Common household condensation or “sweating” on windows is caused by excess humidity or water vapor in a home. When water vapor in the air comes in contact with a cold surface such as a mirror or glass window, it turns into water droplets called condensation. While our windows have SuperSpacer technology that inhibits condensation, all homes can have occasional condensation, such as a little fogging on the windows, but this is no cause for concern.
On the other hand, excessive window condensation, frost, peeling paint, even moisture spots on ceilings and walls can be signs of excessive condensation and potentially damaging problems in your home. We tend to notice condensation on windows and mirrors first because moisture doesn’t penetrate these surfaces. Yet they are not the problem, simply the indicators that you need to reduce the indoor humidity of your home.
Six Ways To Control Indoor Humidity
- Make sure all sources of ventilation to the outside are functional, and use kitchen, bathroom and laundry room exhaust fans during and after humidity-producing activities to vent excess moisture.

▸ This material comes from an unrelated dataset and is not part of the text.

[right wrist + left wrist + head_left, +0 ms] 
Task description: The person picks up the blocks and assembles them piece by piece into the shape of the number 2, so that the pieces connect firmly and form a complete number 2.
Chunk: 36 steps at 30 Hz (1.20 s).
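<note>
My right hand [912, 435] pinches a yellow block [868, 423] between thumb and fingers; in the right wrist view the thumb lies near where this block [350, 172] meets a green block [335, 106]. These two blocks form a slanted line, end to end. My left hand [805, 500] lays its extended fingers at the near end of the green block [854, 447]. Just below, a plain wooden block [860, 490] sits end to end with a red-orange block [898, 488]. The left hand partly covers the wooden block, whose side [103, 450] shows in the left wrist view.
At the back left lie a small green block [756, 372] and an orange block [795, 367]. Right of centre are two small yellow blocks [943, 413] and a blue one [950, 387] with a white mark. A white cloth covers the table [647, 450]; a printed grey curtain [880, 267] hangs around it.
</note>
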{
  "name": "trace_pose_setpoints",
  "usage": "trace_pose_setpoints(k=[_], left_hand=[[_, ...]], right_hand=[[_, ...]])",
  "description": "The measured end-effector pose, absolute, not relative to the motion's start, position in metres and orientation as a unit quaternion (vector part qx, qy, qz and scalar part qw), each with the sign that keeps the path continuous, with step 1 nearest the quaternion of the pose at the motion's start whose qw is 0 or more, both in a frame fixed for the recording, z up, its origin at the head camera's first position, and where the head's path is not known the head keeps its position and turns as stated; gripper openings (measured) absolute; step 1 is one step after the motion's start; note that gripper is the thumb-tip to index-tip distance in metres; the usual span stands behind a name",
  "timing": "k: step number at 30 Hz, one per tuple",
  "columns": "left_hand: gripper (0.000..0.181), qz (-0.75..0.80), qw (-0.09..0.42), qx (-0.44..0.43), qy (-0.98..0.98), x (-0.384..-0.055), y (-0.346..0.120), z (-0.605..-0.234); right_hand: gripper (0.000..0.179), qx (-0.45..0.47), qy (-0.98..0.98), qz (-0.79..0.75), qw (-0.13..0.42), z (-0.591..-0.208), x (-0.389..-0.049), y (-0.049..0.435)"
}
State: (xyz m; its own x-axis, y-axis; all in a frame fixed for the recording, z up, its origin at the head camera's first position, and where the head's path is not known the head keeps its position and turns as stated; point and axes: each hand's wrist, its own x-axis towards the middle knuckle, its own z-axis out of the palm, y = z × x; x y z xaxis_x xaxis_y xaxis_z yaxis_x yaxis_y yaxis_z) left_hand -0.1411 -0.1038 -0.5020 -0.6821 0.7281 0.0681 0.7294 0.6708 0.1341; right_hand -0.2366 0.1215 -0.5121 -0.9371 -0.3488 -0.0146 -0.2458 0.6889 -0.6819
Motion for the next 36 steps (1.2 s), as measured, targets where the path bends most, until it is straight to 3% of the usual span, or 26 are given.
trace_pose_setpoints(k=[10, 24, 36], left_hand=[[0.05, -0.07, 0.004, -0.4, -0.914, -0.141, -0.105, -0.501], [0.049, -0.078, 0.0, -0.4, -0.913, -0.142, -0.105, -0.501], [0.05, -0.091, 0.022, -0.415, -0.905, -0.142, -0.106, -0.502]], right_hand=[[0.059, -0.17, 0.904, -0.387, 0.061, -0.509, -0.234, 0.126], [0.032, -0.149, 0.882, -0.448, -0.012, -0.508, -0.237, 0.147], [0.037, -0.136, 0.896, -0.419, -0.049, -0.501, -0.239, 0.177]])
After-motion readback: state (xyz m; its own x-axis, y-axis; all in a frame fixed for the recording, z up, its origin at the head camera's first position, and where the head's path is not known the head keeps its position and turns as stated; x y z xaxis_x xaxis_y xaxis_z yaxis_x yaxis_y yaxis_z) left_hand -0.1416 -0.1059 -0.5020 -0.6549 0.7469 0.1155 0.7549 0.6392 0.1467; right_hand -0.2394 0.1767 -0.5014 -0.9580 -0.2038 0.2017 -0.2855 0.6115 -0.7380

- Air out your home periodically. Opening windows for just a few minutes a day lets the stale, moist air escape and the fresh, dry air enter without compromising your heating.
- If you have a humidifier check your settings. Use the humidity comfort levels provided in the table to correctly set and balance the humidity level in your home.
- Be sure that all louvers in the attic or basement are open and large enough. You can even open your fireplace dampers to allow excess moisture to escape.
- If you have a large amount of houseplants, try to concentrate them in one area and avoid over-watering.
- If troublesome condensation persists, see your heating contractor about an outside air intake for your furnace, venting of gas burning heaters and appliances, or installation of ventilating fans.